WHAT TO WORK ON:
Would you return the full listing exactly, with nothing altered?

==*==

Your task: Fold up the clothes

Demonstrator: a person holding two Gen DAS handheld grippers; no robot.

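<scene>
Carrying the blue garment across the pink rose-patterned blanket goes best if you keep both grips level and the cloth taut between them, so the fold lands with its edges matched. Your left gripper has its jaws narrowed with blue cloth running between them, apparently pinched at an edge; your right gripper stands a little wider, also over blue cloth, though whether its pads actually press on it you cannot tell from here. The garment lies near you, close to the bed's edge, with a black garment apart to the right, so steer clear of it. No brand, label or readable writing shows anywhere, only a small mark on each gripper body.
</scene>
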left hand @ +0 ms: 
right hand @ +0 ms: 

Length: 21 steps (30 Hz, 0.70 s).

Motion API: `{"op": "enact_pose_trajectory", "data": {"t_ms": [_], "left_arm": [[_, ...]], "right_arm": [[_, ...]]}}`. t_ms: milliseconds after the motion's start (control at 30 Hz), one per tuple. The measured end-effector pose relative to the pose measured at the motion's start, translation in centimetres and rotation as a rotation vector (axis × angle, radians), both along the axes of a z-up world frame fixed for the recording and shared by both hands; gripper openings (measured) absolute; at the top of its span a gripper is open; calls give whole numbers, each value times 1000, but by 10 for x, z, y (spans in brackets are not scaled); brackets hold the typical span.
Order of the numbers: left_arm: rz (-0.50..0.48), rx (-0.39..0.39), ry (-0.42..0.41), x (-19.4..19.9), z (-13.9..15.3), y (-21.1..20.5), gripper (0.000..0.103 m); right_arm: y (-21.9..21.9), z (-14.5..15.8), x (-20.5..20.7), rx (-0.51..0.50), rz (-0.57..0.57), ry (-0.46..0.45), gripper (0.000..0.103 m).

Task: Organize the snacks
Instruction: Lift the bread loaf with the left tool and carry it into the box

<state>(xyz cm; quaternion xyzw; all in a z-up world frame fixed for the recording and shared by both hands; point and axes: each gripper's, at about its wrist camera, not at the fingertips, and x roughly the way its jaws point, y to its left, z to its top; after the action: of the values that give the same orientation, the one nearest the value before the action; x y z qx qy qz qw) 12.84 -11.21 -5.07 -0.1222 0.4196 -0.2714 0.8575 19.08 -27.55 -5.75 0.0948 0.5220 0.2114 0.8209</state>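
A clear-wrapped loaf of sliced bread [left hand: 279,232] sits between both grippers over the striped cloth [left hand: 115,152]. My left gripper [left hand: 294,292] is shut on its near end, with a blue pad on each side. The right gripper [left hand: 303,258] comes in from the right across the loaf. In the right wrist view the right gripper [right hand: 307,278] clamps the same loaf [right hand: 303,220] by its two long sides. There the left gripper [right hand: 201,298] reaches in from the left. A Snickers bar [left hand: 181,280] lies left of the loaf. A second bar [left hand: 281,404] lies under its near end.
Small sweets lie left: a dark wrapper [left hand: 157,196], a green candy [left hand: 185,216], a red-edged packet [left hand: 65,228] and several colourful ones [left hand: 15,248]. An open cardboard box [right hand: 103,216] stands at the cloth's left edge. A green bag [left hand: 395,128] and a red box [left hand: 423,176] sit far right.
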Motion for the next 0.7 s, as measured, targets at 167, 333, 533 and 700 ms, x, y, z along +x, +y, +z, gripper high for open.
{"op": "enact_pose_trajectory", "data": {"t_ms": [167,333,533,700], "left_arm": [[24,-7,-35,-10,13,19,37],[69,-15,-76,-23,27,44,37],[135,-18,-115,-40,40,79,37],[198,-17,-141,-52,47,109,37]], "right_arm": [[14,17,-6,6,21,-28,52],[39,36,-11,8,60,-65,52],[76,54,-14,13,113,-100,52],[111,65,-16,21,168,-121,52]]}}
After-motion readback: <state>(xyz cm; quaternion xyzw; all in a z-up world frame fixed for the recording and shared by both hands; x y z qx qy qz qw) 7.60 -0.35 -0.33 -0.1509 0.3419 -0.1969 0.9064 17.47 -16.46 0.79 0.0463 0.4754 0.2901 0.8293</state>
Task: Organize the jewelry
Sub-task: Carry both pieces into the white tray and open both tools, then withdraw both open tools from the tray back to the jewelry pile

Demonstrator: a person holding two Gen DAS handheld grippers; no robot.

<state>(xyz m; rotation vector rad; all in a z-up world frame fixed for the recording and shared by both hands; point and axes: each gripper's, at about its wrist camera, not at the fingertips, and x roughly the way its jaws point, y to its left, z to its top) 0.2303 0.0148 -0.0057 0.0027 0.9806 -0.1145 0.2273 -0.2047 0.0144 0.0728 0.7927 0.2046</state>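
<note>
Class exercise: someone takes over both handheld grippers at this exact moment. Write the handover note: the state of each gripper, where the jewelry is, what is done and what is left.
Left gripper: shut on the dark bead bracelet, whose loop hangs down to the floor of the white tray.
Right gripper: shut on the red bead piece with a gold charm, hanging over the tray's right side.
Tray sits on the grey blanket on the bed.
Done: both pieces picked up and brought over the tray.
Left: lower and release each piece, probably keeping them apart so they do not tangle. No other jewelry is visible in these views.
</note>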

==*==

SOLUTION TO THIS TASK:
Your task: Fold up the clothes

Demonstrator: a person holding two Gen DAS handheld grippers; no robot.

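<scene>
Carrying the blue garment across the pink rose-patterned blanket goes best if you keep both grips level and the cloth taut between them, so the fold lands with its edges matched. Your left gripper has its jaws narrowed with blue cloth running between them, apparently pinched at an edge; your right gripper stands a little wider, also over blue cloth, though whether its pads actually press on it you cannot tell from here. The garment lies near you, close to the bed's edge, with a black garment apart to the right, so steer clear of it. No brand, label or readable writing shows anywhere, only a small mark on each gripper body.
</scene>
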left hand @ +0 ms: 
right hand @ +0 ms: 

Length: 21 steps (30 Hz, 0.70 s).

Motion API: `{"op": "enact_pose_trajectory", "data": {"t_ms": [_], "left_arm": [[_, ...]], "right_arm": [[_, ...]]}}`. t_ms: milliseconds after the motion's start (control at 30 Hz), one per tuple. The measured end-effector pose relative to the pose measured at the motion's start, translation in centimetres and rotation as a rotation vector (axis × angle, radians), both along the axes of a z-up world frame fixed for the recording and shared by both hands; gripper openings (measured) absolute; at the top of its span a gripper is open; calls give whole numbers, each value times 1000, but by 10 for x, z, y (spans in brackets are not scaled); brackets hold the typical span.
Order of the numbers: left_arm: rz (-0.50..0.48), rx (-0.39..0.39), ry (-0.42..0.41), x (-19.4..19.9), z (-13.9..15.3), y (-21.1..20.5), gripper (0.000..0.103 m); right_arm: y (-21.9..21.9), z (-14.5..15.8), x (-20.5..20.7), rx (-0.51..0.50), rz (-0.57..0.57), ry (-0.46..0.45), gripper (0.000..0.103 m).

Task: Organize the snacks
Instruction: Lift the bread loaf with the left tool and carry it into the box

<state>(xyz cm; quaternion xyzw; all in a z-up world frame fixed for the recording and shared by both hands; point and axes: each gripper's, at about its wrist camera, not at the fingertips, and x roughly the way its jaws point, y to its left, z to its top; after the action: of the values that give the same orientation, the one nearest the value before the action; x y z qx qy qz qw) 12.84 -11.21 -5.07 -0.1222 0.4196 -0.2714 0.8575 19.08 -27.55 -5.75 0.0948 0.5220 0.2114 0.8209</state>
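A clear-wrapped loaf of sliced bread [left hand: 279,232] sits between both grippers over the striped cloth [left hand: 115,152]. My left gripper [left hand: 294,292] is shut on its near end, with a blue pad on each side. The right gripper [left hand: 303,258] comes in from the right across the loaf. In the right wrist view the right gripper [right hand: 307,278] clamps the same loaf [right hand: 303,220] by its two long sides. There the left gripper [right hand: 201,298] reaches in from the left. A Snickers bar [left hand: 181,280] lies left of the loaf. A second bar [left hand: 281,404] lies under its near end.
Small sweets lie left: a dark wrapper [left hand: 157,196], a green candy [left hand: 185,216], a red-edged packet [left hand: 65,228] and several colourful ones [left hand: 15,248]. An open cardboard box [right hand: 103,216] stands at the cloth's left edge. A green bag [left hand: 395,128] and a red box [left hand: 423,176] sit far right.
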Motion for the next 0.7 s, as measured, targets at 167, 333, 533 and 700 ms, x, y, z along +x, +y, +z, gripper high for open.
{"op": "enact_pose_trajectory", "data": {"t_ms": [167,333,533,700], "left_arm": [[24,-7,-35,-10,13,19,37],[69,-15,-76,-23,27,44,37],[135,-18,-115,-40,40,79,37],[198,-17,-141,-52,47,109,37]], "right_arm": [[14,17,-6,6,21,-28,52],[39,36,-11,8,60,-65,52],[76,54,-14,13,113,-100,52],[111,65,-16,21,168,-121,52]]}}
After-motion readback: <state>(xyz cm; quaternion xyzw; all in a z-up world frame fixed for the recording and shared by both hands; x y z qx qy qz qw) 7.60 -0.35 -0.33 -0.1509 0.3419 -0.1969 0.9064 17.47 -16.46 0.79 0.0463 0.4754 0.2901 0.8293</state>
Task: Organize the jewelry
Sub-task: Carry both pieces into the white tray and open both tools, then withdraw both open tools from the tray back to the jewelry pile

Demonstrator: a person holding two Gen DAS handheld grippers; no robot.

<state>(xyz m; rotation vector rad; all in a z-up world frame fixed for the recording and shared by both hands; point and axes: each gripper's, at about its wrist camera, not at the fingertips, and x roughly the way its jaws point, y to its left, z to its top) 0.2303 0.0148 -0.0057 0.0027 0.9806 -0.1145 0.2273 -0.2047 0.0144 0.0728 0.7927 0.2046</state>
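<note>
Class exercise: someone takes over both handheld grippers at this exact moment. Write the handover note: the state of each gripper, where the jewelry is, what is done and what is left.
Left gripper: shut on the dark bead bracelet, whose loop hangs down to the floor of the white tray.
Right gripper: shut on the red bead piece with a gold charm, hanging over the tray's right side.
Tray sits on the grey blanket on the bed.
Done: both pieces picked up and brought over the tray.
Left: lower and release each piece, probably keeping them apart so they do not tangle. No other jewelry is visible in these views.
</note>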

No additional work remains on the exercise.